Concreit, a company that wants to open real estate investing to a broader group of people, announced today that it has closed $6 million in a seed funding round led by Matrix Partners.
Hyphen Capital also participated in the round, in addition to individual investors such as Betterment founder Jon Stein; Andy Liu, partner at Unlock Venture Partners; and investor and advisor Ben Elowitz. Concreit raised the capital at a $22.5 million post-money valuation.
The Seattle-based startup also today launched its app, which it claims allows “anyone” to invest in the global private real estate market for as little as $1.
It’s a lofty claim. But first let’s start with some background.
Concreit is not the first time that co-founders Sean Hsieh and Jordan Levy have worked together. The pair previously founded and bootstrapped VoIP communications platform Flowroute before selling it to West Corp. in 2018. Upon the sale of that company, Hsieh and Levy set out to build a company that, in their words, “could help everyday people become more financially secure.”
Hsieh, a second-generation immigrant, worked in his family’s restaurant where they shared the dream of achieving financial freedom through real estate.
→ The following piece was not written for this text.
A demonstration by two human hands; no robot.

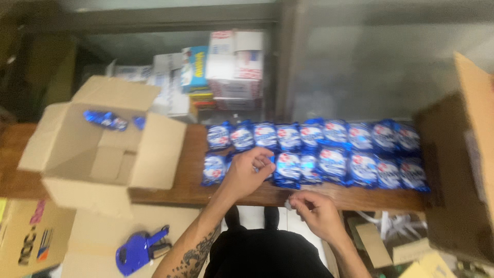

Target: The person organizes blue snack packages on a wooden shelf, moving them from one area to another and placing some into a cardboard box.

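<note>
Two rows of blue and white packets (334,149) stand along a brown wooden shelf (185,180). My left hand (248,172) rests on a packet (267,167) in the front row, fingers curled over its top. My right hand (314,208) is at the shelf's front edge, fingers pinched on a small white scrap (289,205). An open cardboard box (103,149) sits on the shelf's left end with a few blue packets (108,121) inside.
A blue hand-held label gun (139,249) lies on a cardboard box lower left. Another large cardboard box (463,164) stands at the right. Stacked cartons (226,67) sit behind the shelf. Cardboard scraps (381,242) lie on the floor.
</note>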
Similarly, Levy says he grew up watching his parents build a small construction business from scratch. He was intrigued by the idea of passive income through single-family rental homes but became disillusioned with the overhead, risk and hassle of managing one’s own single-family rental investments.
So the duo worked together to design a mobile-first offering that could enable small investors to benefit from real estate “without the burden of making repairs at 2 a.m. on a Saturday.” Enter Concreit.
Today, most investors can open a Concreit account and make their first investment in just minutes on their mobile device, the company claims. The company’s free mobile app allows consumers to invest as little as $1 into a fund managed by a team of investment professionals. Withdrawals can be requested at any time through the app and sent upon approval.
The platform facilitates weekly earned payouts, automated investments and on-demand withdrawals while compounding earned payouts weekly.
After selling Flowroute, Hsieh says he “saw the opportunity to earn a great APR through private real estate investing while gaining less correlation with traditional public stocks or bonds markets,” Hsieh said. “But they were only for the already wealthy or required multiyear commitments of capital. Concreit gives everyone access to a real estate portfolio and the ability to have access to withdrawals when they need them.”
Put simply, the startup wants to make it easy for anyone -- not just the wealthy -- to invest in real estate.
Concreit, Hsieh said, offers “regular people” the ability to access real estate strategies typically used by large hedge funds and private equity.
“We’re seeing a surge of retail demand for alternatives and other ways to invest outside of the public markets and the crypto space for those that value diversification,” Hsieh told TechCrunch. “Most other competitors are focused on marketing and selling securities, but we knew in order to be an innovator in this space we had to produce a truly unique experience for our investors.”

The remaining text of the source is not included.